Painting our concrete was no freehand project! We needed to sketch designs onto the concrete before painting to make sure everything went well. After all, this would be permanent.

This is the concrete where the compass design would be BEFORE we started.

Download the compass pattern here. Save to your hard drive and print out the pattern in tile mode, or use to get the exact size pattern you need. We printed our pattern in tile mode in Photoshop, then taped the tiles together and placed them where they would be transferred. The real compass helped us align the design to true North. The video will show how to create this pattern at: 1:34

We traced the outer circle with chalk. Then by cutting away a little of the pattern at a time, we were able to outline the pattern with an pencil. The video will show how we referred to the pattern to add the rest of the pattern with a straight edge, using the outline as a starting point.

Here's another area of the porch which was grubby and stained that needed some help with decorative painting.

With special paints we created a herringbone brick design. This was much easier to do than we expected. To download the same pattern we used, click here.
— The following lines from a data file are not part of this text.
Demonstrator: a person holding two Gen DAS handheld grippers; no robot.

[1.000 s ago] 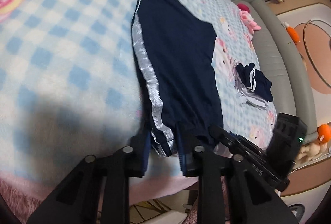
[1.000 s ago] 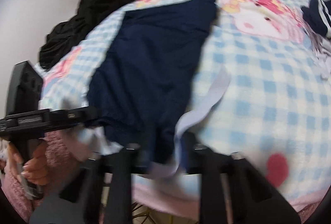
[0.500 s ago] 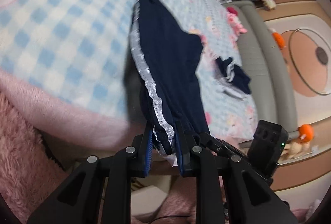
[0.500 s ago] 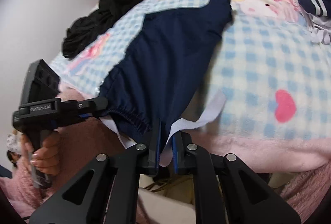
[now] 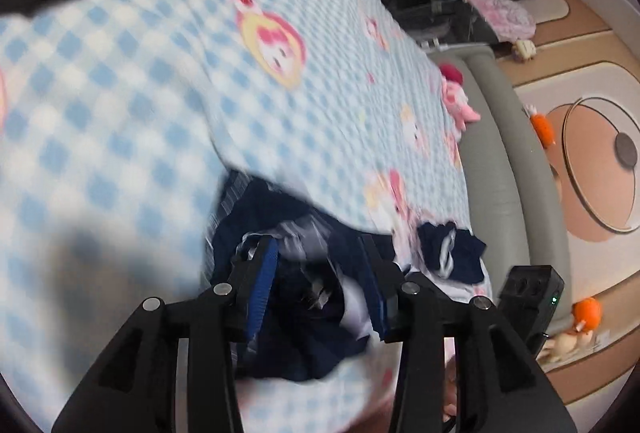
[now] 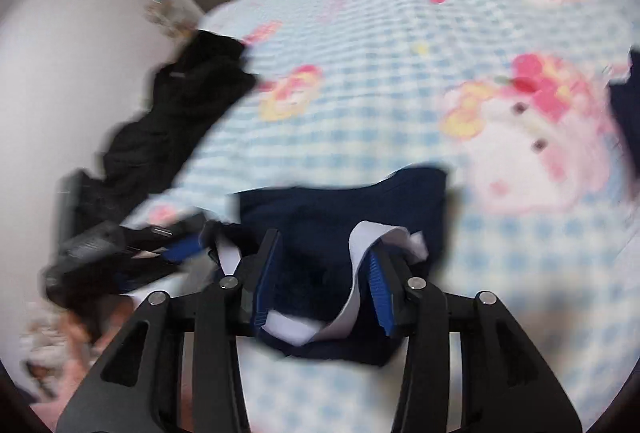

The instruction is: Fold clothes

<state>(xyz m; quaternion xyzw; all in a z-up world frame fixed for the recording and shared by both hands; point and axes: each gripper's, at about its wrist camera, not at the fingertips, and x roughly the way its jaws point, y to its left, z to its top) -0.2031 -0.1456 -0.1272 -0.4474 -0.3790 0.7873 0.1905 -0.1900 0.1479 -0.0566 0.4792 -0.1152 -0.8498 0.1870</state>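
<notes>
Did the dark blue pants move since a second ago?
Yes. The dark blue pants lay stretched long across the checkered blanket; now they are bunched near its front edge, between the just-opened left gripper jaws.

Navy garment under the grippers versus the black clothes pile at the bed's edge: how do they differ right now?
The navy garment is dark blue with white trim and lies bunched between the open right gripper; the black clothes pile is plain black, with no gripper at it. The garment sits near the bed's front; the pile drapes along the far side edge. Both rest on the checked blanket.
</notes>
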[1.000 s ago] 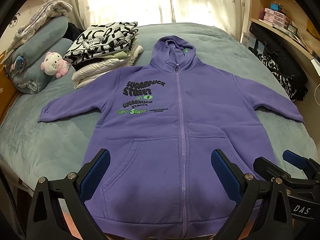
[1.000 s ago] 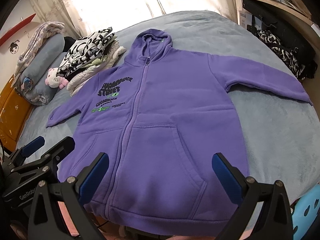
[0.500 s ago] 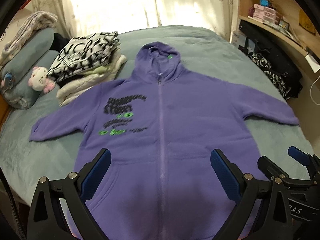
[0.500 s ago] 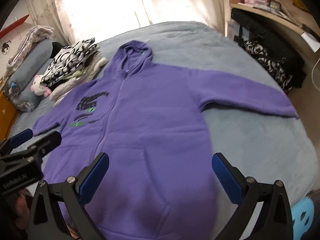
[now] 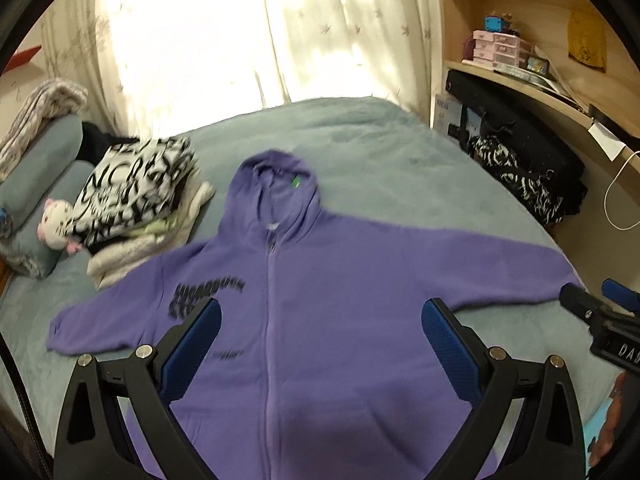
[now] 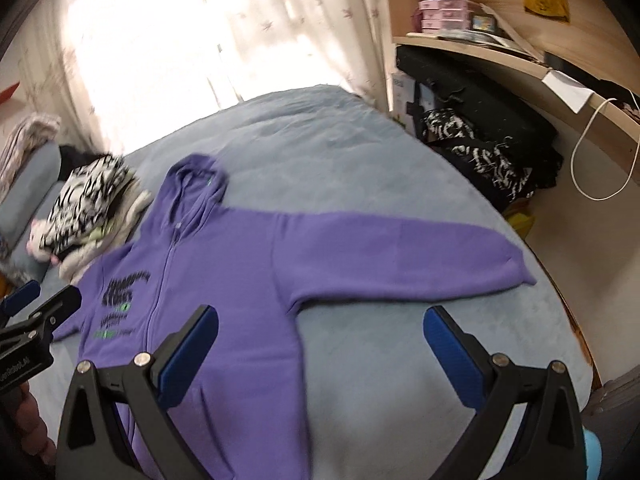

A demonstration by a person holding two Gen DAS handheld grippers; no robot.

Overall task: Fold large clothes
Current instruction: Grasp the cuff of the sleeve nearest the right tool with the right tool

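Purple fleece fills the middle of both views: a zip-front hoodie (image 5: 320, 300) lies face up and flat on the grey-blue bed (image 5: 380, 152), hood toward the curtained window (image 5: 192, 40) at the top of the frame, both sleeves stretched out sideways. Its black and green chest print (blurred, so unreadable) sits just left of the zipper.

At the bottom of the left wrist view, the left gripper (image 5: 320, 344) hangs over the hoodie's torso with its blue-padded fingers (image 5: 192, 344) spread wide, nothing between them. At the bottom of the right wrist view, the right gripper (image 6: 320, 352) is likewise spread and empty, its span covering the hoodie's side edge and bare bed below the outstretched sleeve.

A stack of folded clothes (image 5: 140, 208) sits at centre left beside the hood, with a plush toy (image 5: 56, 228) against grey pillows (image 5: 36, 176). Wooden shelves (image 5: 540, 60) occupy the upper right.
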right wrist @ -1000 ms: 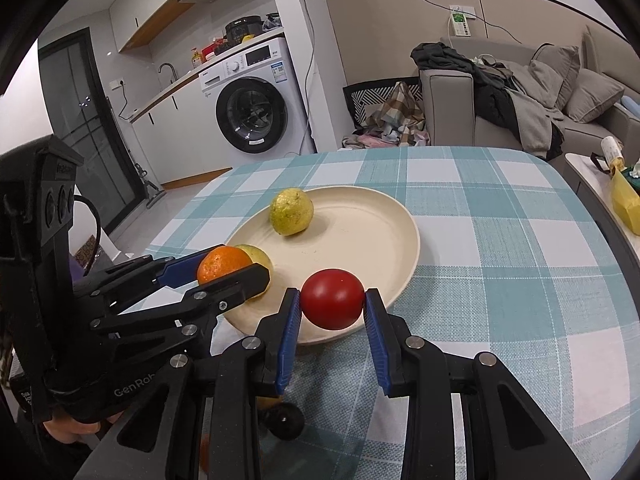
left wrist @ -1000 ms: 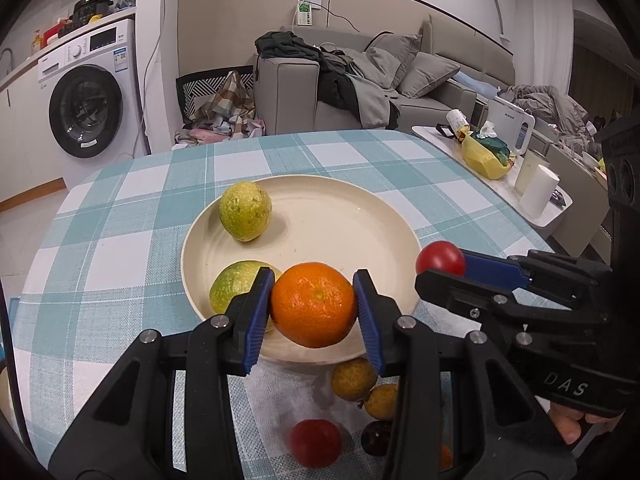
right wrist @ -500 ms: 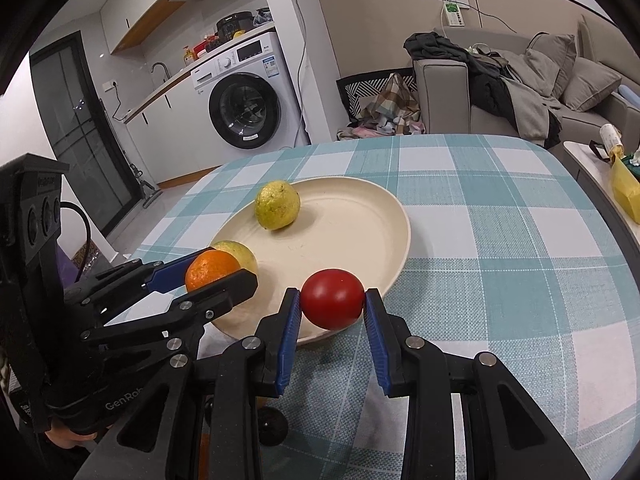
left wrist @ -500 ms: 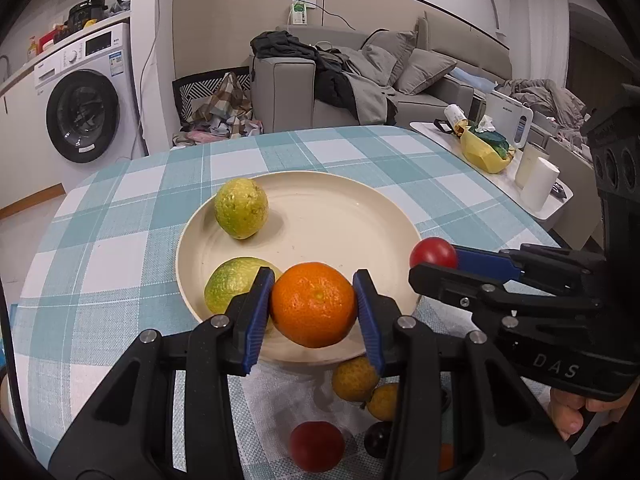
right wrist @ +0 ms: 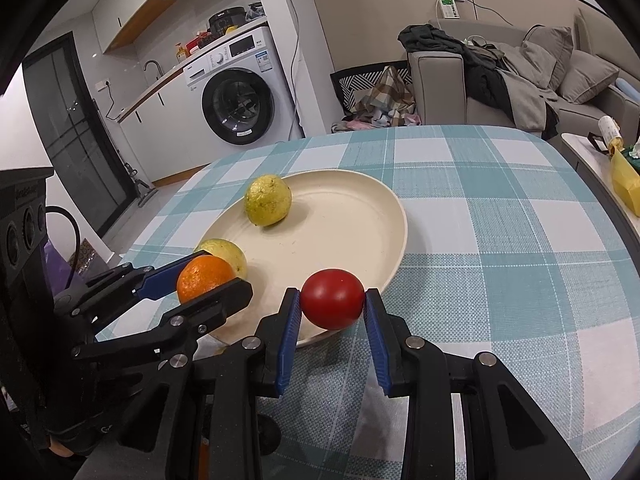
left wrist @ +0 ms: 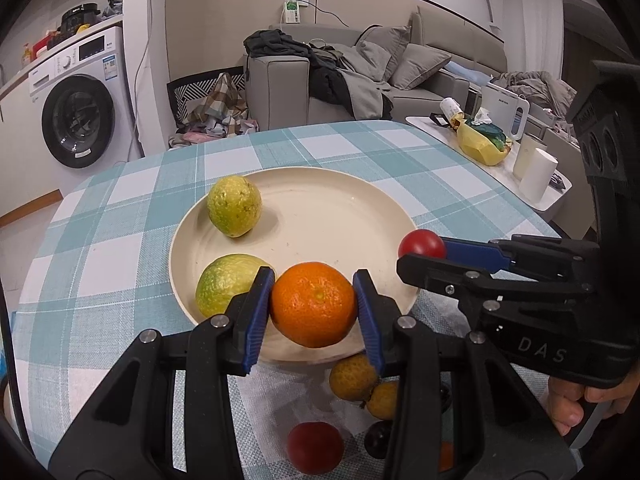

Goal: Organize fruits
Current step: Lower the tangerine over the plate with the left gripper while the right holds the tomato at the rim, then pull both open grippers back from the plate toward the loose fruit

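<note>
A cream plate lies on the checked tablecloth and holds two yellow-green citrus fruits, one at the far left and one at the near left rim. My left gripper is shut on an orange above the plate's near rim. My right gripper is shut on a red tomato above the plate's near right rim.
Near me on the cloth lie two small brownish fruits, a red fruit and a dark round fruit. A side table with a yellow bag and white cups stands to the right. A washing machine and sofa are behind.
Both grippers, each still holding its fruit, have drawn back slightly towards the plate's near rim. The fruits on the plate have not moved.
</note>
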`<state>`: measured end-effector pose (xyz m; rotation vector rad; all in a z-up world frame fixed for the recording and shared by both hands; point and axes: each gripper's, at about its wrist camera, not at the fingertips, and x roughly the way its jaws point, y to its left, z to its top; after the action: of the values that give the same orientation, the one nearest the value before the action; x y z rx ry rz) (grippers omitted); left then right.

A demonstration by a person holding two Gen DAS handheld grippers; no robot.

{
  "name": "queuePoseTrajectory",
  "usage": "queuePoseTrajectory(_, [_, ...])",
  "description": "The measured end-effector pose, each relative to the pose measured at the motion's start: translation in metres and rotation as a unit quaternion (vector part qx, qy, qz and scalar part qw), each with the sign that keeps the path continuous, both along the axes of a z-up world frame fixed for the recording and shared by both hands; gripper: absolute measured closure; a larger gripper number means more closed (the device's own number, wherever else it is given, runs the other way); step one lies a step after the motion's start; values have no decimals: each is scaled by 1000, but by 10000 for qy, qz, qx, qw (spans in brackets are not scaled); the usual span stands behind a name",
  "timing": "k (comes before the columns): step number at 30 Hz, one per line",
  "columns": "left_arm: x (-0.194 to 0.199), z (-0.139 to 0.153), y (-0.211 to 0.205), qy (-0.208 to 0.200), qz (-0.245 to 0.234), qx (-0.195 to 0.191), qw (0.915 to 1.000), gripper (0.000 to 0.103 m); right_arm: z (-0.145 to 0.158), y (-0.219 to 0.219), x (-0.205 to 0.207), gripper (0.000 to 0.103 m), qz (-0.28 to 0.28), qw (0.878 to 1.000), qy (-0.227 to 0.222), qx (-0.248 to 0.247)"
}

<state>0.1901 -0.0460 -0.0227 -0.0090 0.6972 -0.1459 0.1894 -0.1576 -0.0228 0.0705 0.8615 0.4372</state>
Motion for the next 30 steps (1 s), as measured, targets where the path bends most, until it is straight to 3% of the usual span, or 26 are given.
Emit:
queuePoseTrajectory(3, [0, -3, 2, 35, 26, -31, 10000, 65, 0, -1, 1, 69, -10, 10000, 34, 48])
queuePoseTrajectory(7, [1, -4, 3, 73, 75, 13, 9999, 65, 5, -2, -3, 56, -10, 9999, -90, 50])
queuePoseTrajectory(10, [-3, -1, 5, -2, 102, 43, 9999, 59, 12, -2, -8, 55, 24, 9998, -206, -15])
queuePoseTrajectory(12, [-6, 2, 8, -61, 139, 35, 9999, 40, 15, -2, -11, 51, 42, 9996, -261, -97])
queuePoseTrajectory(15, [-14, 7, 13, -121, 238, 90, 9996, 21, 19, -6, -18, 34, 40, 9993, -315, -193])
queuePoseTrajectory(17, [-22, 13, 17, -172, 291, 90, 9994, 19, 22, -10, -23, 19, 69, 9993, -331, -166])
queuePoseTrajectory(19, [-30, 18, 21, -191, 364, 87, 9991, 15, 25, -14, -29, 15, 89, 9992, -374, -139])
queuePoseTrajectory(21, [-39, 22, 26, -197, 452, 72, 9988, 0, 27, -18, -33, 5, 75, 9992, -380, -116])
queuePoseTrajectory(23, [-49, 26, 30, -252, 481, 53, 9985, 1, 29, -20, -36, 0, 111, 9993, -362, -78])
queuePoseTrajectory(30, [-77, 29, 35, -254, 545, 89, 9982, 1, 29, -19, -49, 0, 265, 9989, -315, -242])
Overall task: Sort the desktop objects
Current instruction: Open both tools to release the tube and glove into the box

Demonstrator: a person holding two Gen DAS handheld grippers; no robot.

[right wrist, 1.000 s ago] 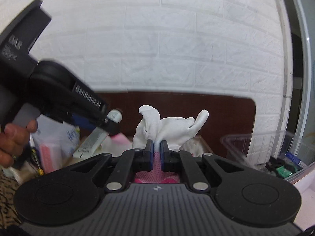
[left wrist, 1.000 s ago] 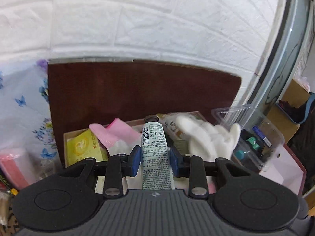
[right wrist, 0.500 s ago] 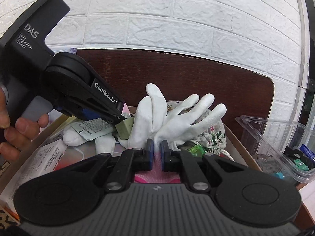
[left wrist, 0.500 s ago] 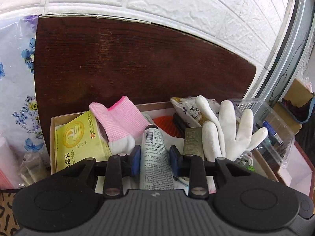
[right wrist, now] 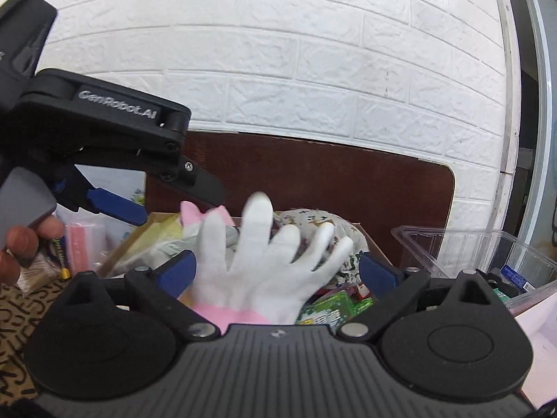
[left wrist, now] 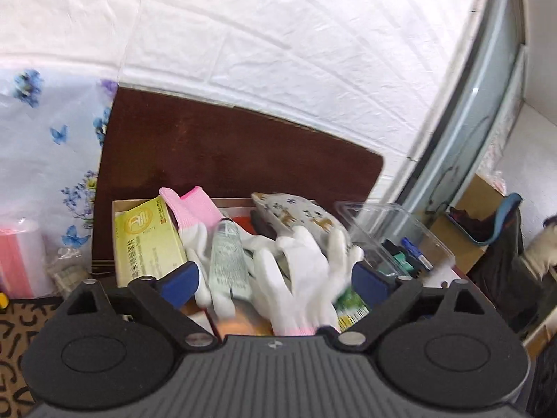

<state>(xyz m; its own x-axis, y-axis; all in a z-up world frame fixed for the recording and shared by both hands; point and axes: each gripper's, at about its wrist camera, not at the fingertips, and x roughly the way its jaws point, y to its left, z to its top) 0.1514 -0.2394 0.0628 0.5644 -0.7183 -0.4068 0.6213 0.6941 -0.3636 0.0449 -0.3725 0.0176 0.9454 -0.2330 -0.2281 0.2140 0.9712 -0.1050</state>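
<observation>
Your left claw is opening, jaws wide, gripping nothing; the tube lies loose between the pads, tipped into the cardboard box w/ a yellow carton and pink-cuffed glove. Your right claw is opening too, pads clear of the white glove, which sits blurred btwn them over the same box. The clear plastic tray stands just right of the box on the bench. Your hand holds the left claw's grip.
</observation>
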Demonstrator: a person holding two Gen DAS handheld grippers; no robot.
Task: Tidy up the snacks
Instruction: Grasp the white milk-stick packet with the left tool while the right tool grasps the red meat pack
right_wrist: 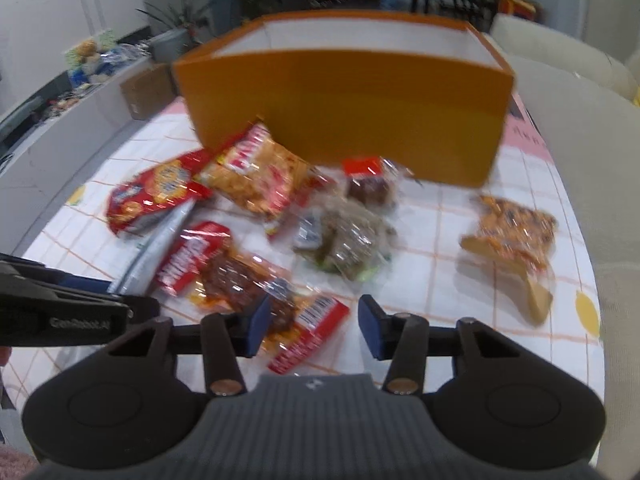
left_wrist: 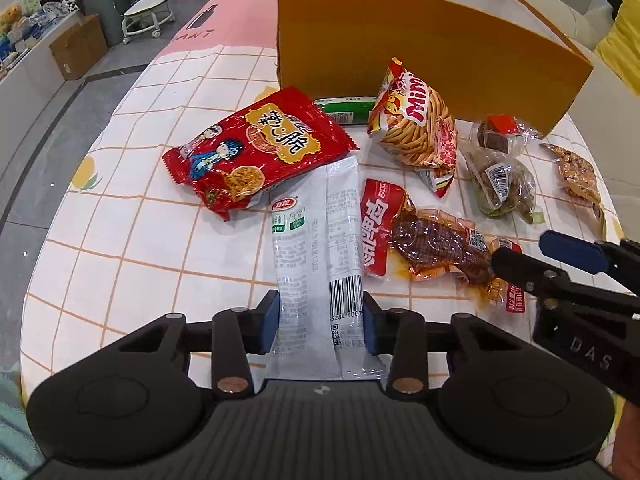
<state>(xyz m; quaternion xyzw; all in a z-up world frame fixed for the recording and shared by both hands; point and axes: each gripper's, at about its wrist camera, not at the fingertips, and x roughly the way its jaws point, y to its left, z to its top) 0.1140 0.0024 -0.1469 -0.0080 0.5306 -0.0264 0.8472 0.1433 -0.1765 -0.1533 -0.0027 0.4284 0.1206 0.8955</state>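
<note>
My left gripper (left_wrist: 320, 322) straddles the near end of a long white snack packet (left_wrist: 316, 248) on the table, its blue pads touching the packet's two edges. My right gripper (right_wrist: 312, 330) is open, above the near end of a red packet of braised meat (right_wrist: 248, 284); this packet also shows in the left wrist view (left_wrist: 432, 240), where the right gripper (left_wrist: 540, 256) comes in from the right. An orange box (left_wrist: 400, 52) stands open at the back, also in the right wrist view (right_wrist: 352, 120).
Other snacks lie before the box: a red cracker bag (left_wrist: 256, 148), a Mimi stick-snack bag (left_wrist: 416, 124), a green packet (left_wrist: 344, 110), clear bags of dark sweets (left_wrist: 500, 168) and a nut-brittle pack (right_wrist: 516, 240). The table edge (left_wrist: 72, 208) curves on the left. A pale sofa (right_wrist: 580, 128) is at right.
</note>
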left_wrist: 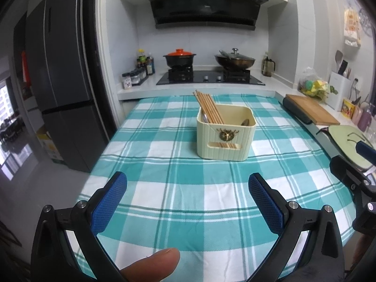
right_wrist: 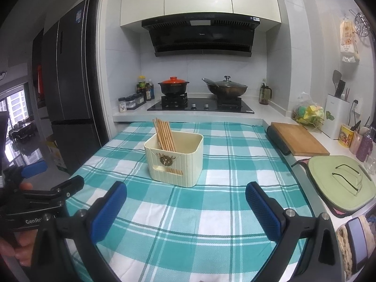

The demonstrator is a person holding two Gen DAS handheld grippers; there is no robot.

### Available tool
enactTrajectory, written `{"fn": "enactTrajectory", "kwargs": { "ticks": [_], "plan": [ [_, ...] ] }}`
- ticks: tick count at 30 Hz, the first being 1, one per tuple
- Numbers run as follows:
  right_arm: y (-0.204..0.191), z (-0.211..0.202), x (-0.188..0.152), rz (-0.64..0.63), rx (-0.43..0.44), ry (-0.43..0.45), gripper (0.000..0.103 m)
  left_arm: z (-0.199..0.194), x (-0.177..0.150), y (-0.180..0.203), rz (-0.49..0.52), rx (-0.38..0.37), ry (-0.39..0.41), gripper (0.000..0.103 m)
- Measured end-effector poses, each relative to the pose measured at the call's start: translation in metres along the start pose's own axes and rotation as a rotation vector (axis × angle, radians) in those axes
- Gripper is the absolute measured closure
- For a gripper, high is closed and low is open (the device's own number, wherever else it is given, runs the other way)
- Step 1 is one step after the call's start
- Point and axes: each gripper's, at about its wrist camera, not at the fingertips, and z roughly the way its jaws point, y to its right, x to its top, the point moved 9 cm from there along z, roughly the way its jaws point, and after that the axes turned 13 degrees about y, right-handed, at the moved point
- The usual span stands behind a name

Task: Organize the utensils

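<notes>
A cream ribbed utensil holder (left_wrist: 225, 138) (right_wrist: 175, 162) stands upright on the teal checked cloth. A bundle of wooden chopsticks (left_wrist: 208, 105) (right_wrist: 164, 135) leans out of its back left corner, and metal spoon bowls (left_wrist: 245, 122) show inside in the left wrist view. My left gripper (left_wrist: 187, 183) hovers open over the cloth, short of the holder, with nothing between its blue pads. My right gripper (right_wrist: 186, 191) is open too, empty, just in front of the holder and slightly to its right. Each view catches the other gripper at its edge.
A wooden cutting board (right_wrist: 297, 138) and a green lid with glasses (right_wrist: 340, 181) lie along the right counter. Behind the cloth is a stove with a red-lidded pot (left_wrist: 179, 57) and a wok (left_wrist: 235, 61). A dark fridge (left_wrist: 63, 82) stands left. A thumb (left_wrist: 152, 265) shows at the bottom.
</notes>
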Motion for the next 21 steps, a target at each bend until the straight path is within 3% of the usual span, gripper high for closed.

Once the pattern was made with paper, we were able to fold it back and use it as a straight edge to create the design on concrete using sidewalk chalk. We roughed in the design, then refined it. The video will demonstrate this technique at: 3:19

We finished the compass design by adding some curly foliage in the green marble area. We chalked the first one, then duplicated it by tracing it onto a clear sheet protector with a laundry marker. The video will explain this in more detail at: 5:38.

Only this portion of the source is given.